Exercise details: Please retype the entries below exactly, only from their first line through the line containing "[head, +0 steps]", leaving every picture out.

== Extracted material ==

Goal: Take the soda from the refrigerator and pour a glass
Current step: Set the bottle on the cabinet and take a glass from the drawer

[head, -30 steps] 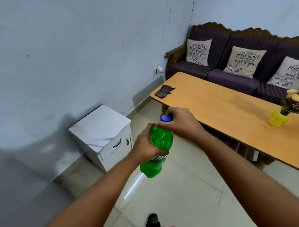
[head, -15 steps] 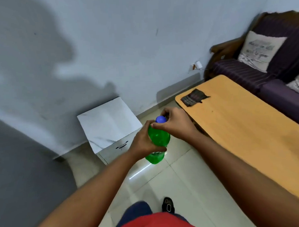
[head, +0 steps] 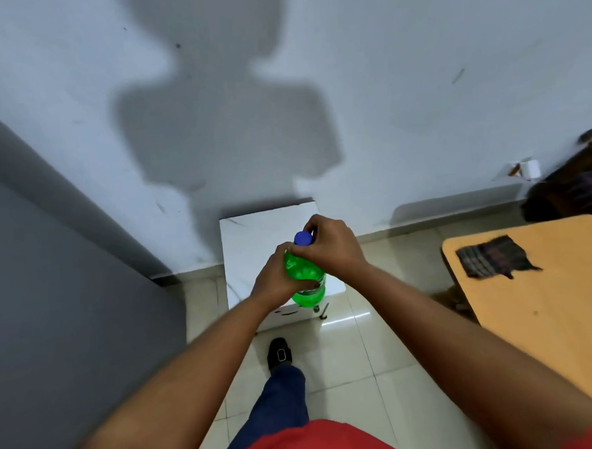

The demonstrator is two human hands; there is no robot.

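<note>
A green soda bottle (head: 305, 275) with a blue cap (head: 303, 238) is held in front of me, above a small white cabinet. My left hand (head: 277, 276) wraps around the bottle's body from the left. My right hand (head: 331, 248) closes over the neck and shoulder, fingers at the cap. The cap sits on the bottle. No glass is in view.
The white drawer cabinet (head: 254, 239) stands against the pale wall. A grey surface (head: 54, 302) fills the left. A wooden table (head: 545, 301) with a dark cloth (head: 493, 260) is at the right, a dark sofa end (head: 574, 191) behind it. My foot (head: 279, 354) is on the tiled floor.
My view has swung left: the sofa and table have slid to the right edge and the cabinet is now straight ahead. Both hands keep the same hold on the bottle.
</note>
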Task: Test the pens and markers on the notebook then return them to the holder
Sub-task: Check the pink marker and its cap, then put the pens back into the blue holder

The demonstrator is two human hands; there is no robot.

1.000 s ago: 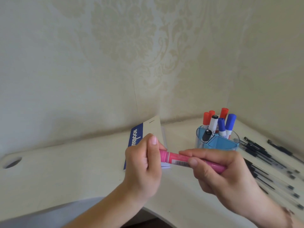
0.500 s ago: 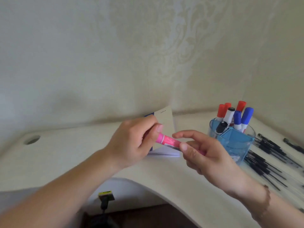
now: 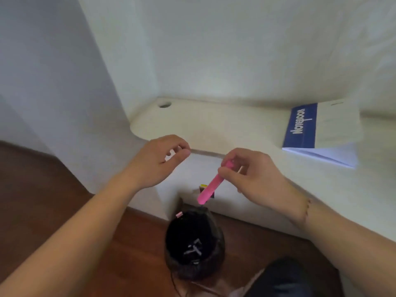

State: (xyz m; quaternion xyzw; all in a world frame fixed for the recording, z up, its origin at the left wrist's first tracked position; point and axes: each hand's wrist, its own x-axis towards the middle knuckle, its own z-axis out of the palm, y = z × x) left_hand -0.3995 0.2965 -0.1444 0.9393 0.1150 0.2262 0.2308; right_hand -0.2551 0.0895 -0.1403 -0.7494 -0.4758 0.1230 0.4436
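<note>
My right hand (image 3: 255, 176) pinches a pink marker (image 3: 209, 188) near its upper end, and its free end slants down and left, off the desk's front edge. My left hand (image 3: 157, 160) hovers to the left of it with loosely curled fingers and holds nothing. A small pink piece (image 3: 179, 214), which looks like the cap, is at the rim of a black bin (image 3: 192, 243) on the floor below. The notebook (image 3: 304, 127), blue cover with white lettering, lies on the white desk (image 3: 214, 125) at the right. The holder is out of view.
The desk's curved front edge runs from the left end toward the lower right. A round cable hole (image 3: 165, 104) sits at its far left corner. Brown wood floor surrounds the bin. A small yellow and black object (image 3: 203, 187) is behind the marker.
The view has swung left and down, so the holder and loose pens are out of sight. My left hand has let go of the marker and moved away to the left. The marker now points down.
</note>
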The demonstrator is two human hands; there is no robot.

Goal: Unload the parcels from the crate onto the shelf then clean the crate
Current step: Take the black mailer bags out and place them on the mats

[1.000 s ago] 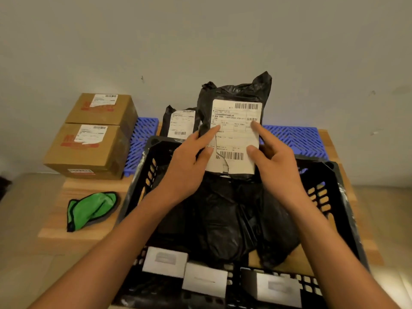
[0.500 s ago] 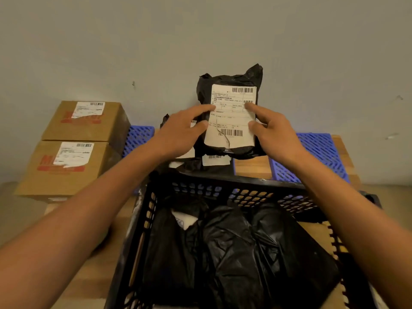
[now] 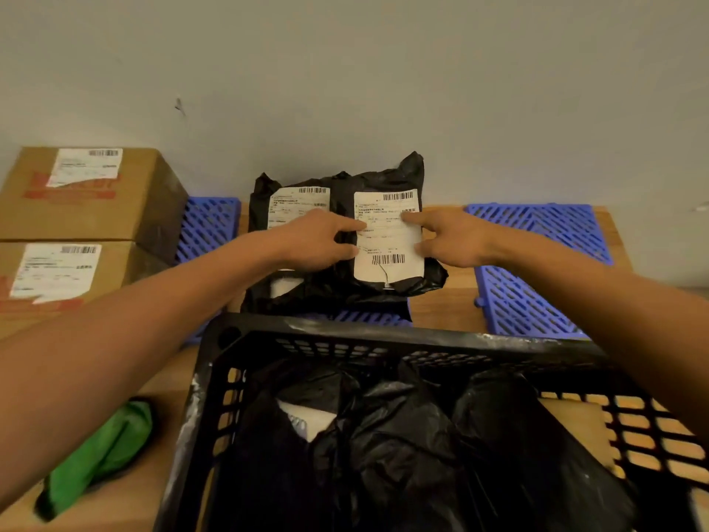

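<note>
Both hands are pinching one black poly-bag parcel [image 3: 387,240] by its side edges, left hand [image 3: 318,240] and right hand [image 3: 452,240] equally near, its long axis running away toward the wall. It is leaning beside another labelled parcel [image 3: 295,209] beyond the black crate [image 3: 383,339], where more bags are waiting.

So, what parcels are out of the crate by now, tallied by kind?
Cardboard boxes: 2, an upper box stacked on a lower box.
Black bag parcels: 2, the rear bag and the front bag that both hands hold.
Total: 4.
</note>
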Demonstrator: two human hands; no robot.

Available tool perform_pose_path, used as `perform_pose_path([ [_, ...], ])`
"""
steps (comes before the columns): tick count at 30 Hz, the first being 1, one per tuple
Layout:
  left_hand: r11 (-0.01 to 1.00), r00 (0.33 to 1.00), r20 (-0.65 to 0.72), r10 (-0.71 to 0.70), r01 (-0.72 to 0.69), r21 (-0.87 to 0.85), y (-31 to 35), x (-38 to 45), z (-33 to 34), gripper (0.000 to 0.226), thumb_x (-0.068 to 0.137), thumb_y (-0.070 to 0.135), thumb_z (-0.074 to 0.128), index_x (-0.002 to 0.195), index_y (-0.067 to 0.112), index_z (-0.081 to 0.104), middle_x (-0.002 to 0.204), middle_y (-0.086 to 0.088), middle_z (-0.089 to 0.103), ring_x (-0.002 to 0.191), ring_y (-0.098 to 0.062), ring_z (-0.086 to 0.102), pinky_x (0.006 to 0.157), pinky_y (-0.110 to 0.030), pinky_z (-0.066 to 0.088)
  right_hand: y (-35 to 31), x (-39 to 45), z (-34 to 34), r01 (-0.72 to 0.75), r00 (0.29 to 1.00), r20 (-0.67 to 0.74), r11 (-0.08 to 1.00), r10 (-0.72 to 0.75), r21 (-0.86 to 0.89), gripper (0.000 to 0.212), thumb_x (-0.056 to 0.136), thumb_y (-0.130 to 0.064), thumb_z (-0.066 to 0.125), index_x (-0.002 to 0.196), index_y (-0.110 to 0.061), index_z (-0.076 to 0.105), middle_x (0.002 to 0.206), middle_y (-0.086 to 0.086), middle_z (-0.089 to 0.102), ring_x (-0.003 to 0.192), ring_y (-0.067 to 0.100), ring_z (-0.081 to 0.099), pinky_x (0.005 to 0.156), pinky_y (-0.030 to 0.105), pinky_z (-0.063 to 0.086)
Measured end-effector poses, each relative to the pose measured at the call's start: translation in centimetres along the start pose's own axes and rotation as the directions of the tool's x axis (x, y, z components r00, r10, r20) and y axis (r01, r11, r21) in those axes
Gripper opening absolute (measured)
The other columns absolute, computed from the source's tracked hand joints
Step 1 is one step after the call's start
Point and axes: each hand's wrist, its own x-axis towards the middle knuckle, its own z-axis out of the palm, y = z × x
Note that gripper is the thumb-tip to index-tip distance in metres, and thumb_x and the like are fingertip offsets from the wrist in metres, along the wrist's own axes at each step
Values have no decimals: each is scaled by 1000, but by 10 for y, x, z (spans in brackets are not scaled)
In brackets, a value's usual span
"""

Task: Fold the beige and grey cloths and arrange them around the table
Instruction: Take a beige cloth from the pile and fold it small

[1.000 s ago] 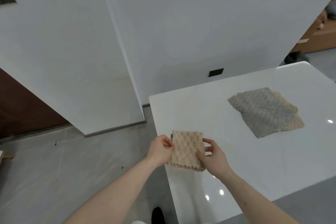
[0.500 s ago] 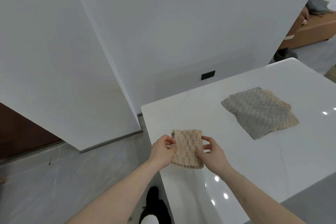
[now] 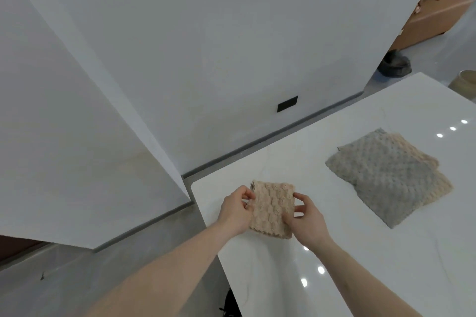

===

Written answer:
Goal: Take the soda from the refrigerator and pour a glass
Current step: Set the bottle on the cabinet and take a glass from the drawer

[head, -30 steps] 
[head, -15 steps] 
[head, +0 steps] 

The requested output has been given in full.